McKernan received his law degree in 1974, and won re-election to the Legislature, where he was chosen to serve as assistant Republican floor leader. He then served two terms in the U.S. House of Representatives and became Maine’s 70th governor in 1987, the first Republican in more than two decades to hold that office. He was re-elected governor in 1990.

25 years ago – Feb. 6, 1978

BANGOR – Details of President Jimmy Carter’s visit to Bangor on Feb. 17 have been kept under a basket to date, and it has made some city officials a bit anxious to learn more.

Mayor Arthur Brountas sent a telegram to the president last week, thanking him for selecting Bangor as a place to visit, but no reply had been received yet. Brountas said Sunday afternoon he had not heard anything more about the president’s visit. City Hall knows nothing specific either, he said, and inquiries to Sen. William D. Hathaway’s office have been cordially uninformative.

It is sure, however, that the president will visit Bangor. He will attend a $500-per-plate fund-raiser at the Penobscot County Country Club in Orono and he will attend a town meeting-type gathering at Bangor Auditorium – all this on Feb. 17.

But who gets to attend the “town meeting,” described by Democratic Party regulars as nonpolitical, is only speculative.
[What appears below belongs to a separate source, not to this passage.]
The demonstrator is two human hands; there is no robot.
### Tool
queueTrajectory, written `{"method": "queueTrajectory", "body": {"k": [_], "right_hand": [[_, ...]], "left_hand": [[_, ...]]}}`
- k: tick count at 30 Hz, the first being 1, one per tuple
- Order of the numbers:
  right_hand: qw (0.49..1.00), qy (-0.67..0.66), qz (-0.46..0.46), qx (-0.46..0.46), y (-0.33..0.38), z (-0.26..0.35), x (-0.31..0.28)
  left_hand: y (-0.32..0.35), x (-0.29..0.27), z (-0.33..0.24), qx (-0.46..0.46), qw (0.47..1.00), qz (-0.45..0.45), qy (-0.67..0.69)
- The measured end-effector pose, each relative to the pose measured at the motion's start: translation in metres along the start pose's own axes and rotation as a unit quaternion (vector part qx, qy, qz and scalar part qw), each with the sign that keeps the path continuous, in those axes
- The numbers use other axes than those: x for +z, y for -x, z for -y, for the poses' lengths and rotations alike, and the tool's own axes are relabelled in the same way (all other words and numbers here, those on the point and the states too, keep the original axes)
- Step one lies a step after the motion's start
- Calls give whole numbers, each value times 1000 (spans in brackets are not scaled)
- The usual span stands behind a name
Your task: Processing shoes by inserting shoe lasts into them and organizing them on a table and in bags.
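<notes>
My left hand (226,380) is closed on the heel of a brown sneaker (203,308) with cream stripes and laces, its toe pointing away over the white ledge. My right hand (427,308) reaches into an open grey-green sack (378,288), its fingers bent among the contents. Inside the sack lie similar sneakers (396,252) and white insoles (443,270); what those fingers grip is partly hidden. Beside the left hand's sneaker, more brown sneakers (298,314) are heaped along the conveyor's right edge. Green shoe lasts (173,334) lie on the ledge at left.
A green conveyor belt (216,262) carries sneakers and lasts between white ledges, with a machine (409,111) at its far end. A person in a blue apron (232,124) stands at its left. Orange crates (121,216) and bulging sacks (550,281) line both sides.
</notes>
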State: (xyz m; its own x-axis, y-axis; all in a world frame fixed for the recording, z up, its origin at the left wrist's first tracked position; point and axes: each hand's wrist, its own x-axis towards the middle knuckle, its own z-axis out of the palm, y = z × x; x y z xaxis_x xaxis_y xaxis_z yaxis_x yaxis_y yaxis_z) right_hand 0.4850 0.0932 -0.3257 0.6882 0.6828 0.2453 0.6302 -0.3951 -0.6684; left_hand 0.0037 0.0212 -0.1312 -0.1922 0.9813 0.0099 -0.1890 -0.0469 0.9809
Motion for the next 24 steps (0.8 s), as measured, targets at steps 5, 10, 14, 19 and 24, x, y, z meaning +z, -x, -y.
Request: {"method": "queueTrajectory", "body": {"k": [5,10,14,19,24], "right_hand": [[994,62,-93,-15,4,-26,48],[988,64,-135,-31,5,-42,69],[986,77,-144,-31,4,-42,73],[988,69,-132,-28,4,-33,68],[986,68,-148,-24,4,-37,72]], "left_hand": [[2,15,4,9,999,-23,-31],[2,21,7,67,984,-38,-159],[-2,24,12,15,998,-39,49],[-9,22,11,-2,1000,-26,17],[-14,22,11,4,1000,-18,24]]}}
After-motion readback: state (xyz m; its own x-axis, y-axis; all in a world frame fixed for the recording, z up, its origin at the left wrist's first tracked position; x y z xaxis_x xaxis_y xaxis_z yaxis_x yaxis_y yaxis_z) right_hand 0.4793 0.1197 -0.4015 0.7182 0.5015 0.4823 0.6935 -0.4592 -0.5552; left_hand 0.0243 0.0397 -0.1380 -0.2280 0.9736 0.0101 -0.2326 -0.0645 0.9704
In other presidential visits across the country, the president’s advance team has run a public lottery by advertising in local newspapers for interested people to submit their names.

Then the appropriate number of names is drawn out of the barrel and the people picked are “checked out” by the Secret Service. Democratic Party members have been busy trying to get the number of people admitted set at 2,500, but the White House has mentioned a figure closer to 600, according to local informed sources.

50 years ago – Feb. 6, 1953

BANGOR – Comparative figures are all things to all people. They aid astronomers, are the stock-in-trade of gamblers, harass high school students and promote the sale of aspirin. But when applied to the Bangor YMCA, they add up to just one thing – progress.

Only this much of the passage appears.